▸ Work item
Could you repeat all of the entries below, character for character?

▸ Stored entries
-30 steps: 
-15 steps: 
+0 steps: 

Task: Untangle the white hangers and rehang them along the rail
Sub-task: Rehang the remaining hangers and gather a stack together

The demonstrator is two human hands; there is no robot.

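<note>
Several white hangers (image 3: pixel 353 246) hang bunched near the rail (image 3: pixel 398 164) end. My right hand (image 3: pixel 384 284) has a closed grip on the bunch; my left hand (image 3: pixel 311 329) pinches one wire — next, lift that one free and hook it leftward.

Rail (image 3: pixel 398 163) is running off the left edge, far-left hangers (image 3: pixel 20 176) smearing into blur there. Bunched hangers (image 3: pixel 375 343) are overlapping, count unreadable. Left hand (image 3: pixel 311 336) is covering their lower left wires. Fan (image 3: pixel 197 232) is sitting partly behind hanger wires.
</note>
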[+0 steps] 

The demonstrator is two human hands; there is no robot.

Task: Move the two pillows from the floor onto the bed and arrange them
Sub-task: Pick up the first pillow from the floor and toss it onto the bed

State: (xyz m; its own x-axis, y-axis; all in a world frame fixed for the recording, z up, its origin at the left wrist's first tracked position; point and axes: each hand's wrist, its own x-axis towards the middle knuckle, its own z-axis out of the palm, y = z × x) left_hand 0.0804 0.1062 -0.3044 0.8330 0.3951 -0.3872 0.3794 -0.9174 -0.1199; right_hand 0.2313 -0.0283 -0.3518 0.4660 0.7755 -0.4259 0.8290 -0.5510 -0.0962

▸ The answer
-30 steps: 
-15 steps: 
+0 steps: 

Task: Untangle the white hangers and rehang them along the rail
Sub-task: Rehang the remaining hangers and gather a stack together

The demonstrator is two human hands; there is no robot.

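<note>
Several white hangers (image 3: pixel 353 246) hang bunched near the rail (image 3: pixel 398 164) end. My right hand (image 3: pixel 384 284) has a closed grip on the bunch; my left hand (image 3: pixel 311 329) pinches one wire — next, lift that one free and hook it leftward.

Rail (image 3: pixel 398 163) is running off the left edge, far-left hangers (image 3: pixel 20 176) smearing into blur there. Bunched hangers (image 3: pixel 375 343) are overlapping, count unreadable. Left hand (image 3: pixel 311 336) is covering their lower left wires. Fan (image 3: pixel 197 232) is sitting partly behind hanger wires.
</note>
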[+0 steps] 

The demonstrator is two human hands; there is no robot.

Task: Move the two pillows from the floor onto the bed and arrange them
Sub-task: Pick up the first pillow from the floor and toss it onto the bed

State: (xyz m; its own x-axis, y-axis; all in a world frame fixed for the recording, z up, its origin at the left wrist's first tracked position; point and axes: each hand's wrist, its own x-axis towards the middle knuckle, its own z-axis out of the palm, y = z × x) left_hand 0.0804 0.1062 -0.3044 0.8330 0.3951 -0.3872 0.3794 -0.9174 -0.1199; right_hand 0.2313 -0.0283 -0.3518 0.4660 0.7755 -0.4259 0.8290 -0.5510 -0.0962

With that, the answer is finished.